(Beginning of Supplied information)

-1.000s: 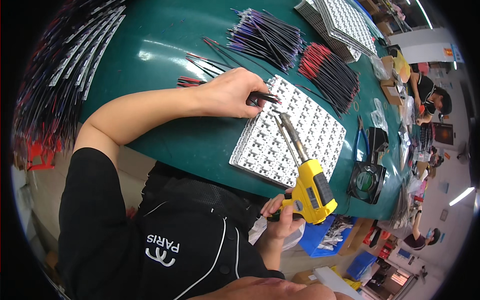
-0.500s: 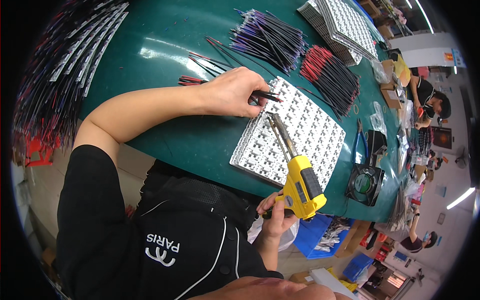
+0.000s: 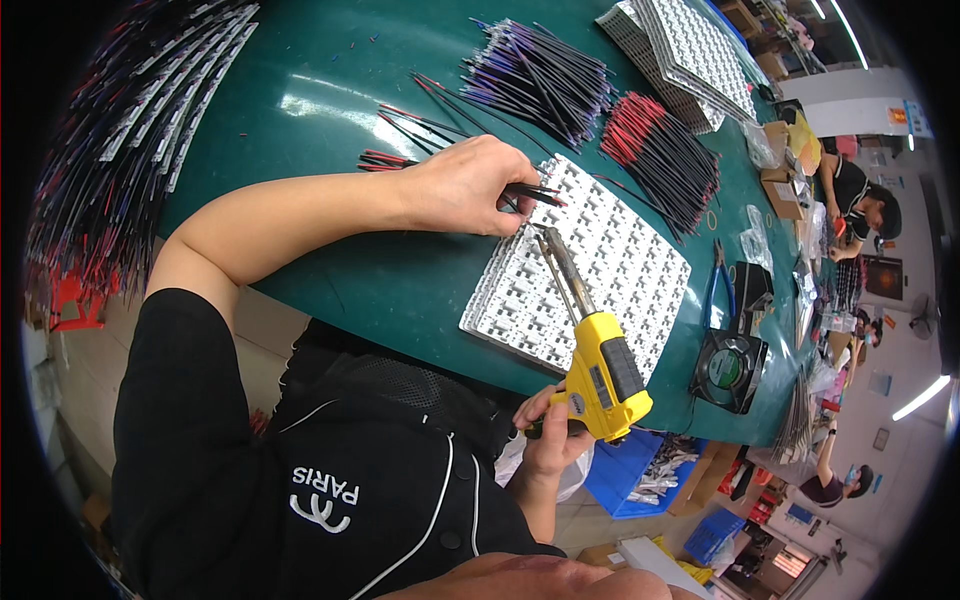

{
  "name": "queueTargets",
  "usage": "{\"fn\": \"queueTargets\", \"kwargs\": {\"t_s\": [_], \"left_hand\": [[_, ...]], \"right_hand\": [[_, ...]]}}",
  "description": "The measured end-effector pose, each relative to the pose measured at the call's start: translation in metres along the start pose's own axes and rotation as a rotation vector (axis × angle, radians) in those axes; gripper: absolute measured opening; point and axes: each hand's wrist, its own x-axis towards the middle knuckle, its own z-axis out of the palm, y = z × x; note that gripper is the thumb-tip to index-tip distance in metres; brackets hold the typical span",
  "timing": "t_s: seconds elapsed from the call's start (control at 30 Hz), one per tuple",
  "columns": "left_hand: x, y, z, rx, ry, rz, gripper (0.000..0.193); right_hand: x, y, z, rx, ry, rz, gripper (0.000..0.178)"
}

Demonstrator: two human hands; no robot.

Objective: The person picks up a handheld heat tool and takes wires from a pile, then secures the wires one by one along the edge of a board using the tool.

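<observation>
Wires [image 3: 535, 192] pinched in left hand [image 3: 468, 186] at panel [image 3: 600, 270] edge. Right hand [image 3: 552, 432] clenched soldering gun [image 3: 596, 360], tip over panel. Bare mat [image 3: 330, 130] lay leftward.

Green table [image 3: 330, 70]; blue bins [image 3: 625, 470] on the floor beneath its edge; white wall [image 3: 850, 90] at far right; ceiling strip light [image 3: 922, 397]; workers [image 3: 860, 205] seated beyond.

Bright overhead light, table [image 3: 320, 70] glare, fisheye-bent edges.
</observation>
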Motion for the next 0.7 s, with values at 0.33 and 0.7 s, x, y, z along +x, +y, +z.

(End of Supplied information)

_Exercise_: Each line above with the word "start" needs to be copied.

_Answer section_:
  "description": "The measured end-effector pose, each relative to the pose measured at the call's start: translation in metres along the start pose's own axes and rotation as a rotation vector (axis × angle, radians) in those axes; gripper: absolute measured opening; point and axes: each hand's wrist, its own x-axis towards the middle knuckle, its own z-axis out of the palm, y = z × x; note that gripper is the thumb-tip to index-tip distance in metres; brackets hold the typical span",
  "timing": "t_s: seconds elapsed from the call's start (control at 30 Hz), one per tuple",

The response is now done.